Quando olhei para as notícias hoje de manhã, foi com imensa tristeza que tomei conhecimento da morte do Manuel Reis.
Tive o privilégio de o ter conhecido pessoalmente. Nunca o conheci intimamente, apenas de conversas fugidias aqui e ali. Ora no Frágil do Bairro Alto ou no Papa Açorda, e depois também no Lux Frágil e no Bica do Sapato.
Sempre que me lembro do Manuel Reis, lembro-me das noites do Frágil, no Bairro Alto, e dos aniversários loucos onde os empregados circulavam com bandejas cheias, porque essas festas eram para o Manuel uma ocasião para a malta se divertir, e não para estar ao balcão a acotovelar-se por causa de um copo.
Entrar no Frágil era (às vezes) uma odisseia. O conseguir passar pela Margarida é motivo de muitas histórias. A minha, normalmente, passava por esperar que o Álvaro, do outro lado da rua, piscasse o olho e desse a sua aprovação. E também houve aquela vez em que, depois de uma nega da Guida, apareceu o Manuel Reis e me disse para entrar. Nunca mais me esqueci.
Fui lendo algumas notícias sobre o Manuel Reis ao longo do dia. E também alguns comentários.
A malta mais nova, pelo que vejo, não tem realmente a noção do impacto que o Frágil teve na noite de Lisboa.
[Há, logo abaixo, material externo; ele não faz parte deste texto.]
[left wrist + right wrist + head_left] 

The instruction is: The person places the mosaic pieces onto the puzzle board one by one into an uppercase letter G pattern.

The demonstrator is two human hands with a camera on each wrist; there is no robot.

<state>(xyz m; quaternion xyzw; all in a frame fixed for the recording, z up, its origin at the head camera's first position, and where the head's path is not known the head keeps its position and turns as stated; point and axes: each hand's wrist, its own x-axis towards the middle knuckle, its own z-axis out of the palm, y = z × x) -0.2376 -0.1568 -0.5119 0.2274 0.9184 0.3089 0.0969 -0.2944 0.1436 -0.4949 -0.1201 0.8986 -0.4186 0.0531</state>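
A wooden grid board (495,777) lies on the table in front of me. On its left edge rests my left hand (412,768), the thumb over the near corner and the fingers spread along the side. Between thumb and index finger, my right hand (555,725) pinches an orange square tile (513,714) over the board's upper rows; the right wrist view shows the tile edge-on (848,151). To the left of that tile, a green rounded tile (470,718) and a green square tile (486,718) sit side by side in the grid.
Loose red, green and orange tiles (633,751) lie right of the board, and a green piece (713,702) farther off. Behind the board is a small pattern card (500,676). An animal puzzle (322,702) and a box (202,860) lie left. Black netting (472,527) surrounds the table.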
Não sabem, não têm a menor ideia, do que era o Bairro Alto antes do Frágil e depois do Frágil.
É verdade que no antes já havia o Bar Artis. E depois o Rock House e o Juke Box. Todos tiveram o seu papel na transformação do Bairro. Tal como Os Três Pastorinhos e o Nova Cafe. E também, mais tarde, o Targus, o Café Suave e vários outros.
Mas, sem sombra de dúvida, o Frágil teve um papel especial. Pela música, pelo ambiente, por toda uma aura de glamour underground, até aí inexistente.
Porque, convém lembrar que o que havia antes disto tudo era um Bairro Alto de tascas, tascas manhosas, não as da moda, das casas de fado e das putas no ataque.
E fora do Bairro Alto, o que havia eram as “boites”. Sítios onde o código de roupa implicava ir “bem vestido” e o que se ouvia era, basicamente, música comercial. Algum rock, muita pop e muito disco dance.
E no Frágil? No Frágil ouvia-se música “diferente”. Também pop e rock, mas sempre numa onda muito alternativa. E havia as decorações, que iam mudando. Desde o início, com os azulejos da padaria que era o estabelecimento anterior e passando depois por mil e uma atmosferas, criadas por artistas e arquitectos convidados.
E… toda uma clientela de artistas, os “conhecidos” e os “artistas malucos”, arquitectos, jornalistas, escritores, wannabes, modelos e… malta que gosta de um copo e boa onda.
E por trás disto tudo, havia o Manuel Reis. Um homem discreto, quase invisível.
Mais tarde em 1998, o Frágil fica para trás e abre o Lux Frágil, em Santa Apolónia, junto ao rio. Onde a boa onda continua, até aos dias de hoje.
Por tudo isto, e por muito mais que fica por dizer… Obrigado Manuel Reis.